The 8 best time-sucking apps to download now

Waiting is the worst.

You’ve been there. Sitting at the loud bar by yourself wondering if your Tinder date stood you up. Tapping your foot as you stand in line at FedEx on your lunch break, annoyed that you’re not spending your 30-55 minutes of corporate free time doing something more fun. Or the worst, that long dreaded wait that seems like eternity, after you text your crush something you probably shouldn’t have like, “you look handsome in your new profile pic.” You saw he was typing a second ago . . . and now . . . nothing?

My Italian grandma Antoinette once said, “If you stare at water, it will never boil.” Or was that Strega Nona?

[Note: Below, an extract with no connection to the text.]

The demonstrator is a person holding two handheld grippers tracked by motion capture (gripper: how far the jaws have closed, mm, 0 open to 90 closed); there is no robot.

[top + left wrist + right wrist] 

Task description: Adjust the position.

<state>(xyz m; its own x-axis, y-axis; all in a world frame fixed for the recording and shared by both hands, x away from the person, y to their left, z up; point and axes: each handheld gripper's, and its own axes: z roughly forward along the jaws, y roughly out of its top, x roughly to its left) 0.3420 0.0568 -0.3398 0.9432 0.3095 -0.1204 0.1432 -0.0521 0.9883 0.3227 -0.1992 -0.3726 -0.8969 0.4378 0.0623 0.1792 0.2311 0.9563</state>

Unclear. Regardless, the same concept applies to your iPhone. If you keep starring at it, he’s not going to text you back.

You need a distraction, and a good one. Thankfully there are other things you can do on your phone beside sending texts you shouldn’t (why were you looking at your crush’s Facebook page in the first place, stalker?! Kidding, love you, mean it.)

So here are some time sucking apps you can use when you’re waiting. They’re free and great distractions.

All you need is a smart phone and a charger handy (most apps suck your battery life) and before you know it you’ll be all, “Oh wow, my table at P.F. Chang’s is ready already?! I thought you said an hour. It’s been . . . Wow. Thanks, Words With Friends.” Now, if you can just remember your iTunes password . . .

1. Paper Toss

You know at work when you’re too lazy to walk over to that waste paper basket so you crumble up that botched I-9 and shoot? And despite your traumatic experiences in P.E., you make it? Only problem. No one saw it.

Well now you can earn points for your waste basket-ball skills. Paper toss is just that, but with points, because nothing says validation like a scoreboard.

2. Pimple Popper Lite

According to that dermatologist I went to in Koreatown one time (because I don’t have health insurance), popping your pimples is like “really bad” for your skin. But how addicting is it? There’s no better feeling in the world than that rush of success and relief that fills your body once you pop that huge zit on your chin. But adult acne scars are not a good look, so try out this app. You’ll still feel that rush of success and your skin will thank you later.

3. Following Celebrities on Instagram

Following your real life friends on Instagram is great and all, but sometimes they go a whole day without posting anything exciting. And there you are refreshing your feed like some sad person, and all you see is your camp friend Samantha’s poodle from two hours ago.

You know who posts on Instagram a lot?


Miley Cyrus, the whole Kardashian klan, even Barbra Streisand. What do these ladies have in common? They post on Instagram like all the time. You’ll never scroll alone, when you follow celebrities on Instagram.

4. Pretending Your Dating App of Choice Is A Game

Tinder and Instagram are basically the same thing. Scroll and like. Swipe and like (or dislike) . . . Same part of the brain. Here’s a fun game (you’ll need paper and a pen, or alcohol to play). Points if his name is Mike or Matt. More points if he has a selfie. Another point if he has a headshot. More points if he has one of those group pictures where you can’t tell which one he is. Make up your own rules and have fun. But please be kind.

5. Tap Fish

How fun would it be to own fish? It would add great ambiance to your dorm room/studio apartment. But then you think about the whole process of owning fish – feeding them, cleaning the tanks, flushing them down the toilet when you ultimately kill that goldfish you won at the Italian festival – and it’s not as exciting. Now you can have fish on your iPhone. Get all the tranquility of having fish without the whole responsibility thing. It’s like a modern day Tomagatichi, which is also a thing, but sadly, not as fun as those pink and purple ones you used to store in the back pocket of your Z Cavaricci jeans.

6. Solitaire

You used to play this to kill time between chatting with your crush on AIM. Now you can play this on your iPhone. Is this game even fun? I can’t remember.

7. Tetris 

The last time you played this might have been on your see-through purple Nintendo Gameboy. I bet you’re still good at it! Almost as fun as snake, which is also an app, but something about seeing snake in color instead of pixilated on my Nokia cellphone makes it less exciting.

8. Bag It

If you’re good at Tetris, then you’re probably great at bagging groceries. Find out with this game.

There you have it, apps that distract you. Any recommendations?